__What is being asked__. Using the listing beneath this task, count the lines with the word "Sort" and write only the result.
Start of Block
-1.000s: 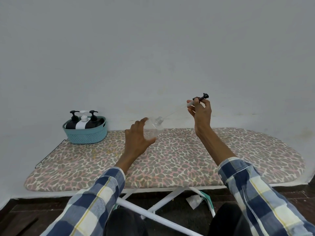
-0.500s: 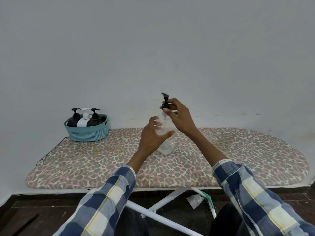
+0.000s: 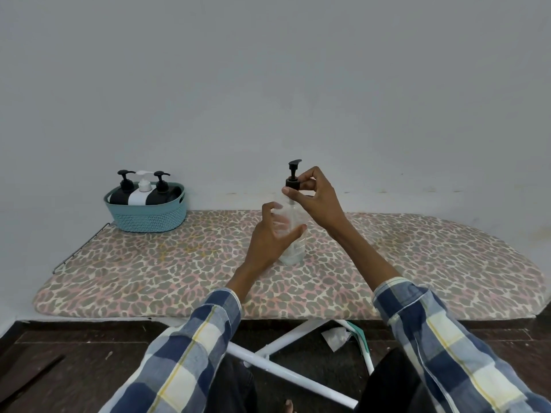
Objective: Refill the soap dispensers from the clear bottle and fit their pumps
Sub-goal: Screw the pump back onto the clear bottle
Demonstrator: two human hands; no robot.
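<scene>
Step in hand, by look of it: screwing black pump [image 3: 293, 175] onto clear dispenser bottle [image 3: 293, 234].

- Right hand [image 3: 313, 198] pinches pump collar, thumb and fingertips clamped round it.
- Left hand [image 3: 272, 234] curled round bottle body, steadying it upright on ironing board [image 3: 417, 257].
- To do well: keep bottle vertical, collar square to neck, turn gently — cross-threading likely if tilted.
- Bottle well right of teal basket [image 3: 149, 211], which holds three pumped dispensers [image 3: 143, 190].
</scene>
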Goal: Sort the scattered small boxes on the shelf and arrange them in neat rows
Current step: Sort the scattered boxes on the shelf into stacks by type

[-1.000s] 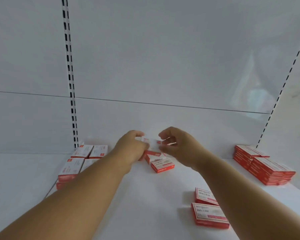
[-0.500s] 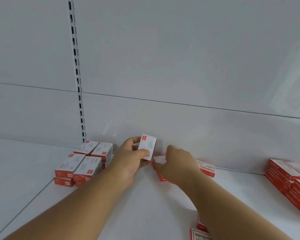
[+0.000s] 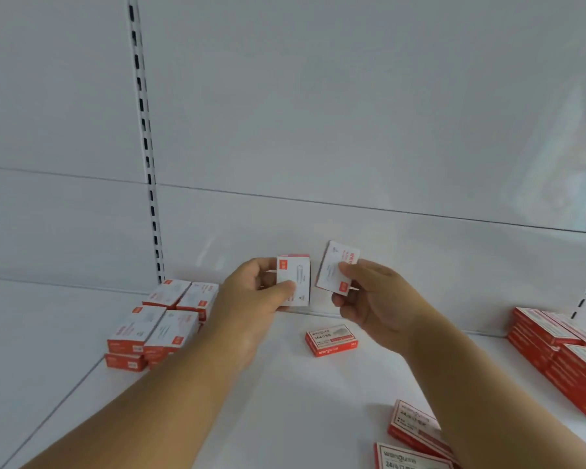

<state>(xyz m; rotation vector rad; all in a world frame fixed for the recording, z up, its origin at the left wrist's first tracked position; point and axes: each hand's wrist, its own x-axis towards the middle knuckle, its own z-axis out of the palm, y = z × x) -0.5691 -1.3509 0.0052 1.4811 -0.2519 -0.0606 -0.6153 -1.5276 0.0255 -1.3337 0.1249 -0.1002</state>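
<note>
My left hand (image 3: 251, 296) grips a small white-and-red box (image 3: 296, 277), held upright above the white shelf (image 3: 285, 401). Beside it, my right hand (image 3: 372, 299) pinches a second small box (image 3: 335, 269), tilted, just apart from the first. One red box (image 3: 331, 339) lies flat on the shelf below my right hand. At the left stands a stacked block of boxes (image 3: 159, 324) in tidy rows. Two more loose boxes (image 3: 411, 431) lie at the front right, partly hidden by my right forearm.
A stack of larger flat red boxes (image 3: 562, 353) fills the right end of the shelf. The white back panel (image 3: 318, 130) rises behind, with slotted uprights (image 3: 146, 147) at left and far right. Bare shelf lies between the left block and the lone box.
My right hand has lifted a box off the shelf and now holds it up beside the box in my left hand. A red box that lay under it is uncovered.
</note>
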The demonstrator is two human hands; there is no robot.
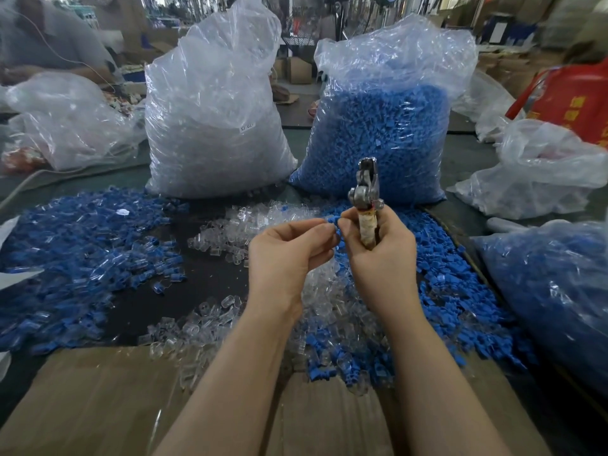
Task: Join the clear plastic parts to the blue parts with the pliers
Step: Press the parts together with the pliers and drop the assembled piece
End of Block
__Output below__. 2